Page last updated at 17:42 GMT, Monday, 2 February 2009

Six million meet tax deadline

HMRC website
Some late returns will escape the 100 fine

Nearly six million people met the weekend deadline for filing their self-assessment tax returns online.

HM Revenue & Customs (HMRC) said a record 5.8 million taxpayers had done so by midnight on Saturday 31 January - 53% more than last year.

It means that two thirds of all filings for 2007-08 have been submitted via the internet, rather than on paper.

The Revenue has confirmed that those who filed on Sunday, a day late, will escape the normal 100 fine.

"I am delighted that more and more people are recognising the benefits of filing their tax return online, said the financial secretary to the Treasury, Stephen Timms.

"Online returns make it easier and quicker to calculate how much tax you owe and you can pay online too," he added.

Late payments

HMRC's widespread publicity had said that anyone filing after the midnight Saturday deadline would be fined 100 automatically for submitting a late return.

But in fact the rules on the Revenue's website make it clear that this will not happen to the 14,506 people who filed on Sunday, just a day late.

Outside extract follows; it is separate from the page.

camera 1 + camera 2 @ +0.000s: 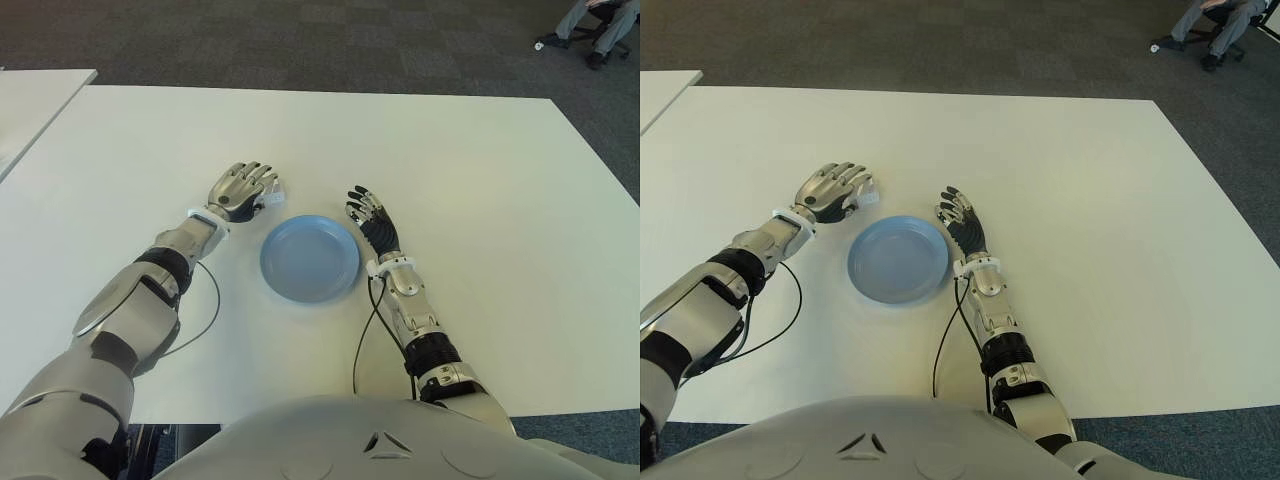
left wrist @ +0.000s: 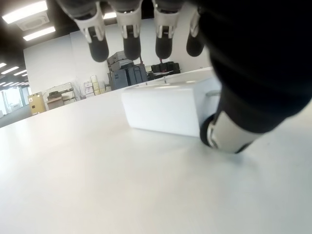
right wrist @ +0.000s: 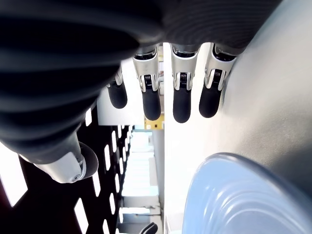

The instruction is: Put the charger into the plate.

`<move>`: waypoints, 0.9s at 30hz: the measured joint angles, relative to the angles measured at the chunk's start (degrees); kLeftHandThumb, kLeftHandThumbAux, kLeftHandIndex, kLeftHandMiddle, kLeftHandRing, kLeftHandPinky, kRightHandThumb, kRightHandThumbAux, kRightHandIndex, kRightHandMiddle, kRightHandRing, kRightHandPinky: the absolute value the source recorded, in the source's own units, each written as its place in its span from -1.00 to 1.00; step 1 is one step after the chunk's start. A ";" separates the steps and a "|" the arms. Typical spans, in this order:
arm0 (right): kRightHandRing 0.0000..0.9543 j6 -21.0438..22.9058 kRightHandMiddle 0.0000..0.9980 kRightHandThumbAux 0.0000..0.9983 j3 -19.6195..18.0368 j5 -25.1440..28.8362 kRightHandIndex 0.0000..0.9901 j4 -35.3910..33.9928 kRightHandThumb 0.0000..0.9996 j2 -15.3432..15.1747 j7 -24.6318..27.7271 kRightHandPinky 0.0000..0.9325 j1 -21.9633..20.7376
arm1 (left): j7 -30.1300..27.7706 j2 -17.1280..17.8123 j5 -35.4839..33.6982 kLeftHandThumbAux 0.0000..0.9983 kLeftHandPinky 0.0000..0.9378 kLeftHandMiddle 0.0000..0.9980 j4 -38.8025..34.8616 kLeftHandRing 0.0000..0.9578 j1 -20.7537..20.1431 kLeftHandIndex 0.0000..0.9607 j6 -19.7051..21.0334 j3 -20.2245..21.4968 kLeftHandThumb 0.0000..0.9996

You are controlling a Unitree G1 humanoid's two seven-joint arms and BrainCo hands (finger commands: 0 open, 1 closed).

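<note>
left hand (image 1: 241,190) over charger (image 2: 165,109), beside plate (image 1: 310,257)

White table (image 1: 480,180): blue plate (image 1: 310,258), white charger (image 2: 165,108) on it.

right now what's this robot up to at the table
The left hand is over a white charger lying on the white table, just left of the blue plate. Its fingers hang spread above the charger and its thumb sits against one end; it has not closed on it. The plate holds nothing yet. The right hand shows open on the plate's right side, holding nothing.
</note>
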 measured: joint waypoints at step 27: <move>-0.57 -0.27 -0.56 0.09 -0.32 0.08 -0.74 -0.37 -1.00 -0.05 0.67 -0.57 0.51 | -4.03 3.17 -6.49 0.29 -0.76 -0.86 -1.10 -0.85 1.78 -0.91 -4.36 0.42 -1.00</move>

"In practice we only charge the late filing penalty when the return is not received by the end of 1 February," according to HMRC's detailed guidance.

The peak day for submitting online returns was last Friday, when 390,000 people did so, particularly in the late afternoon.

More than 9.5 million taxpayers are in the self-assessment system, which was changed this year to encourage more people to submit their details via the internet.

HMRC did this by bringing forward the deadline for paper returns to last 31 October.

For either method, the deadline for actually paying any tax owed was still 31 January 2009.